§ **ASSIGNED TASK**: Below are some records. Print exactly the lines between the one holding "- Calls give" and the one holding "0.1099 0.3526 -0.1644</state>", inclusive, and nothing else.

[Stored entries]

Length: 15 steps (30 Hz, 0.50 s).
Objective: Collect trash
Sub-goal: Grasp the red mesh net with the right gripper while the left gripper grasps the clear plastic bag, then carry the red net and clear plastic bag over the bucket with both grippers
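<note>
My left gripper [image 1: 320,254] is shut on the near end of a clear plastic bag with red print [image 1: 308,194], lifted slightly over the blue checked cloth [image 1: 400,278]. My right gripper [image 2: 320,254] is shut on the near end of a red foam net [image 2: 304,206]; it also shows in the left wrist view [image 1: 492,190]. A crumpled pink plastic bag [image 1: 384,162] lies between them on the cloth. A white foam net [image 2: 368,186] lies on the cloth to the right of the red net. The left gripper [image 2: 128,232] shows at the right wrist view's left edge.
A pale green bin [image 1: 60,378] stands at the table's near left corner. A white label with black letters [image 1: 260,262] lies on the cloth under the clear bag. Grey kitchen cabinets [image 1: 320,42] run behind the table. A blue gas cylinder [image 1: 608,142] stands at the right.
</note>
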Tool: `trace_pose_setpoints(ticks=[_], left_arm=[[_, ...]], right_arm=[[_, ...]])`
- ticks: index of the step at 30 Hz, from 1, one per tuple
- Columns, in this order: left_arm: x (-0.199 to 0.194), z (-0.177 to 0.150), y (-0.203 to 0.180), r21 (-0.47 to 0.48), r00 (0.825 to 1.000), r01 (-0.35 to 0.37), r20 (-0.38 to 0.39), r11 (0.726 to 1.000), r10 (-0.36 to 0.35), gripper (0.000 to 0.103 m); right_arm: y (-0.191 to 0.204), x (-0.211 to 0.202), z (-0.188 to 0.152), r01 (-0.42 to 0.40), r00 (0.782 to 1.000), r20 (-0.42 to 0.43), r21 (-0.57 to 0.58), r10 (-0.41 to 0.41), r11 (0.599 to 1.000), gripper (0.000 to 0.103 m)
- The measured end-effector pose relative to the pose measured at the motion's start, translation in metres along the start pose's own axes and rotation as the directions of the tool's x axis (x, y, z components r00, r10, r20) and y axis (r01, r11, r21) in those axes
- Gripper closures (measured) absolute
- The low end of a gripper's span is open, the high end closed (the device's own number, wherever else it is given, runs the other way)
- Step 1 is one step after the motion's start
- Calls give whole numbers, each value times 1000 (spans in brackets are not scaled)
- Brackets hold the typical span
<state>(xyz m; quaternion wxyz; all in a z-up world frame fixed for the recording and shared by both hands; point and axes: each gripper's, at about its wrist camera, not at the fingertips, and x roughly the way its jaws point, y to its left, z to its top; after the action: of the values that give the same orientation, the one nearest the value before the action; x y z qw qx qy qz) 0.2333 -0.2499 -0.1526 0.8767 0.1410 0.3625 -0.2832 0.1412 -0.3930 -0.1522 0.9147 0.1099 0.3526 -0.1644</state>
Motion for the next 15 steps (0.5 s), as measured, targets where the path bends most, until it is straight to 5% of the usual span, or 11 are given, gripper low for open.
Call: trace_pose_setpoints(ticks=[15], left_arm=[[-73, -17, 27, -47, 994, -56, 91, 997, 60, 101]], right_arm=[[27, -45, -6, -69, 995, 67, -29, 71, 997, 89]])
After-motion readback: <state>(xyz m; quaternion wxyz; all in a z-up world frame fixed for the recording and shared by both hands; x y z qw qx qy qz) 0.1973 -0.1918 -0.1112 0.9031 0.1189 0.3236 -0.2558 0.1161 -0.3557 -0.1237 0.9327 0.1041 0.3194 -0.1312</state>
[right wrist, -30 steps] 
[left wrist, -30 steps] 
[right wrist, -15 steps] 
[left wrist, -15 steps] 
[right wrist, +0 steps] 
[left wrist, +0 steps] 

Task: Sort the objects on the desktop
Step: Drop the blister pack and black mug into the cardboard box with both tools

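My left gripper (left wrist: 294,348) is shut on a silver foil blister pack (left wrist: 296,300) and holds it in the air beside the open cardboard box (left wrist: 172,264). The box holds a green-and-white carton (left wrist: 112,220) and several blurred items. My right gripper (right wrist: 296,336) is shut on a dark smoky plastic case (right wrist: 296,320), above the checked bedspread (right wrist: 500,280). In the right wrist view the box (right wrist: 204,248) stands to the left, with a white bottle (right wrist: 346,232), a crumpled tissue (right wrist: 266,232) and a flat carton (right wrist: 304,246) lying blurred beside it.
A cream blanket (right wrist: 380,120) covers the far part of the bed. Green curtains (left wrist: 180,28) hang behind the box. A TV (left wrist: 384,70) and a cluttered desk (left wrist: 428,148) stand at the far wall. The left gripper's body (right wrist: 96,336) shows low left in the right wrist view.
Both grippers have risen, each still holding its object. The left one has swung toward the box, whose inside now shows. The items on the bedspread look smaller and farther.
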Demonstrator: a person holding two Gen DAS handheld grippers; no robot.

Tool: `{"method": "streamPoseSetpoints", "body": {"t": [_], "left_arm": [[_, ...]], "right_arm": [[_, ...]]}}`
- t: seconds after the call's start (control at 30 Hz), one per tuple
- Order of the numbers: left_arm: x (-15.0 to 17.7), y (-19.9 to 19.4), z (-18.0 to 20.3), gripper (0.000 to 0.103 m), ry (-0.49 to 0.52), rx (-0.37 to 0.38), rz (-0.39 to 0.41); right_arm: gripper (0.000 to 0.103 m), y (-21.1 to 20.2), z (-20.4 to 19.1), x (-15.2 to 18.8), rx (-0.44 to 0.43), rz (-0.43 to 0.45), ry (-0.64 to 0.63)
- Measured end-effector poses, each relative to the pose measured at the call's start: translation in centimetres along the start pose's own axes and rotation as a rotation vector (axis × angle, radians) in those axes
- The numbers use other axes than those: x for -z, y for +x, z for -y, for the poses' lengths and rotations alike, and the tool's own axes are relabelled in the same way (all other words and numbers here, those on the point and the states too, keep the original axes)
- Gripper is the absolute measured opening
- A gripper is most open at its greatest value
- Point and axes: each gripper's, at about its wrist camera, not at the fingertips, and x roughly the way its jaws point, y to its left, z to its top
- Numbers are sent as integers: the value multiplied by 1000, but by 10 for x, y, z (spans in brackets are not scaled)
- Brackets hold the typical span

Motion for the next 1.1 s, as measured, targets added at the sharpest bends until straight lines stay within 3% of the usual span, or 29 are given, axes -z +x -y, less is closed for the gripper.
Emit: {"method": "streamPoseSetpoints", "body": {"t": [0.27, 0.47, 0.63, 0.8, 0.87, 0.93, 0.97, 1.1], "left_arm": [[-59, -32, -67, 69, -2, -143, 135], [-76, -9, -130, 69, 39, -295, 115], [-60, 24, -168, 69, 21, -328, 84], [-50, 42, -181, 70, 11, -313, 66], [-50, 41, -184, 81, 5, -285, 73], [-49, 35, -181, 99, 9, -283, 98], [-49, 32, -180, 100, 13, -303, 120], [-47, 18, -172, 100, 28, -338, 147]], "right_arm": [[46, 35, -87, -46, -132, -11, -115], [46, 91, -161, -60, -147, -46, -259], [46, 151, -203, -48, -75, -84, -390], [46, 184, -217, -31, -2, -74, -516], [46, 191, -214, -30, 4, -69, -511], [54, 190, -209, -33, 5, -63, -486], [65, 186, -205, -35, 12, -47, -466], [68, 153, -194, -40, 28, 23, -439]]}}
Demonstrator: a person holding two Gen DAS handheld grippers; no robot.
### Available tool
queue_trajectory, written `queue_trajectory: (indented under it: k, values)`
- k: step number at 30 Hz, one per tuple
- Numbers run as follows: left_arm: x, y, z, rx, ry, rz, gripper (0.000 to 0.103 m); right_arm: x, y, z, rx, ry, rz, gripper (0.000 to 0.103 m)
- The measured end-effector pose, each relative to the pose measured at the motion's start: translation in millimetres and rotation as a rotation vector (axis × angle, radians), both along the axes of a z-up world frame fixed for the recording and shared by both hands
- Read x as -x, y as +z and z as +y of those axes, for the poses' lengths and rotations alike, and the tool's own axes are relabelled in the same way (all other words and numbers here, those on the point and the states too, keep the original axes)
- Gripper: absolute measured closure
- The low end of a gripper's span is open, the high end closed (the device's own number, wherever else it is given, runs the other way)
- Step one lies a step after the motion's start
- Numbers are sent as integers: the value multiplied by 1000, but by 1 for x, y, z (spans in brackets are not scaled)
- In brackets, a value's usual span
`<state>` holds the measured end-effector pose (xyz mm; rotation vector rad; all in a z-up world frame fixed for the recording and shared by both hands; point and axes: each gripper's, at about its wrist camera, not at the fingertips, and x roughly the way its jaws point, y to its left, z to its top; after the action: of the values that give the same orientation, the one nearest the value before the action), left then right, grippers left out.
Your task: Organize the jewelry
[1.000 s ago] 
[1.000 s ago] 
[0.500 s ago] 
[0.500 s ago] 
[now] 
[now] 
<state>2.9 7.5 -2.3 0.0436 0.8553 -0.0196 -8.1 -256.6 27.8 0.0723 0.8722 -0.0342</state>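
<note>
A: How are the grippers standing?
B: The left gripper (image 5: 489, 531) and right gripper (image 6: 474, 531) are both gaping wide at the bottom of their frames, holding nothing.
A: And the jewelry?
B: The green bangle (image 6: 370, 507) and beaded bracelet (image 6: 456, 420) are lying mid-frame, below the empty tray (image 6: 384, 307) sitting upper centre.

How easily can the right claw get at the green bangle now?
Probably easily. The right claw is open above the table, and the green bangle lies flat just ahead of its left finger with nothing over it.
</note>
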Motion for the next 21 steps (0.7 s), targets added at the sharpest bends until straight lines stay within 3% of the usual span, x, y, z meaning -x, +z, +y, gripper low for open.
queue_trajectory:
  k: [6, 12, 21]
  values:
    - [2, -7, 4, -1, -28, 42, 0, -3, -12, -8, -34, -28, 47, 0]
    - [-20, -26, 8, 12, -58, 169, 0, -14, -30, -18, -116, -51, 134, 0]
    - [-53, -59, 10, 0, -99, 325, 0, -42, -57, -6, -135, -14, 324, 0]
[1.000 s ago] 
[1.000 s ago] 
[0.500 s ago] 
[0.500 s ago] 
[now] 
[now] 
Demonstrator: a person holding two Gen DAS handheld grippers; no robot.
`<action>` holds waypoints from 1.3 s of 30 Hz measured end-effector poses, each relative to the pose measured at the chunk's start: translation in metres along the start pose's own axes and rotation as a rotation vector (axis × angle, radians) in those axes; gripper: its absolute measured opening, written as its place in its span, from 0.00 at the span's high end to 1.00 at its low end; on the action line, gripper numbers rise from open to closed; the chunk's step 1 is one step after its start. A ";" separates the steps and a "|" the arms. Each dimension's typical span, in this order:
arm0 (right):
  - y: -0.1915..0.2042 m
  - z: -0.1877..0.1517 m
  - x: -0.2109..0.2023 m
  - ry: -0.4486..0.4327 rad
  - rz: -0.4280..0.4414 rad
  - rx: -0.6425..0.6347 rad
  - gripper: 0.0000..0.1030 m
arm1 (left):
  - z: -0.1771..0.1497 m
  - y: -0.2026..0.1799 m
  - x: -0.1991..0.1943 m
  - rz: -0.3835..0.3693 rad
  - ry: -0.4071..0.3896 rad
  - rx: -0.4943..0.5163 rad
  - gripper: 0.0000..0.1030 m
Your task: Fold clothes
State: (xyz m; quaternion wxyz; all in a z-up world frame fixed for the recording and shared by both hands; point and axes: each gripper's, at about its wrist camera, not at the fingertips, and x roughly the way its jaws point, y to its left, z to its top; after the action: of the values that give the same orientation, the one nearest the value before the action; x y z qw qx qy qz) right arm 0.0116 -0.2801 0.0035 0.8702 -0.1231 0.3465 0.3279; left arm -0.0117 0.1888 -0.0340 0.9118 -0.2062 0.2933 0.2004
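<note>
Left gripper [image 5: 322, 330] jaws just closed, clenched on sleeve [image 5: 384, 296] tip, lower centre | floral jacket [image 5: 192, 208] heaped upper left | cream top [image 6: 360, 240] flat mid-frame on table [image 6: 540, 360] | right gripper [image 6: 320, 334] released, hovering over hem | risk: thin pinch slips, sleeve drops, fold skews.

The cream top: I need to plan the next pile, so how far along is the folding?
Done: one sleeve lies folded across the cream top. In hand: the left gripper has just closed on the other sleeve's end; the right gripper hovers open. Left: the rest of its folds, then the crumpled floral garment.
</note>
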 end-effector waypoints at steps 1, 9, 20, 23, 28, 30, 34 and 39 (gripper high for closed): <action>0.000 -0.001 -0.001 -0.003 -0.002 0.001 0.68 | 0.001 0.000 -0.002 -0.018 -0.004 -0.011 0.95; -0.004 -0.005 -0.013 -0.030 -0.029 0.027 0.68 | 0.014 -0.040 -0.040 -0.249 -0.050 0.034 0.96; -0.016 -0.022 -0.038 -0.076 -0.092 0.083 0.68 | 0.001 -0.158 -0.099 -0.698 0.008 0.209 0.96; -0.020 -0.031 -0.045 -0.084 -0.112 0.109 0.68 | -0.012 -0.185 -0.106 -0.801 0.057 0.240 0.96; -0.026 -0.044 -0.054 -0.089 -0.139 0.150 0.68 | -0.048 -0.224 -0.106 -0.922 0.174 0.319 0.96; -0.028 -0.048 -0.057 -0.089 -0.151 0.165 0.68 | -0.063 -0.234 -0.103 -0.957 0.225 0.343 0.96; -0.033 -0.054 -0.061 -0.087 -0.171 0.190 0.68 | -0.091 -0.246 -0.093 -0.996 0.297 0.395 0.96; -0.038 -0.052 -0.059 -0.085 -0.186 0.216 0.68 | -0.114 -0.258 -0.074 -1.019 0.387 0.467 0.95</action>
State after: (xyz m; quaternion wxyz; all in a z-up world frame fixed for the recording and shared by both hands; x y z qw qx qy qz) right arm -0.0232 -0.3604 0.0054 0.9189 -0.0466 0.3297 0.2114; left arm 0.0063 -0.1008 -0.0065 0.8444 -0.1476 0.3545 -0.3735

§ **FINISHED TASK**:
- Calls give whole numbers, each value times 1000 (spans in brackets are not scaled)
- Brackets hold the typical span
<state>(xyz m; quaternion wxyz; all in a z-up world frame fixed for the recording and shared by both hands; point and axes: each gripper's, at about its wrist camera, not at the fingertips, and x roughly the way its jaws point, y to its left, z to its top; after the action: of the values that give the same orientation, the one nearest the value before the action; x y z qw qx qy qz) 0.2333 -0.2499 -0.1526 0.8767 0.1410 0.3625 -0.2832 0.1412 -0.3930 -0.1522 0.9147 0.1099 0.3526 -0.1644</state>

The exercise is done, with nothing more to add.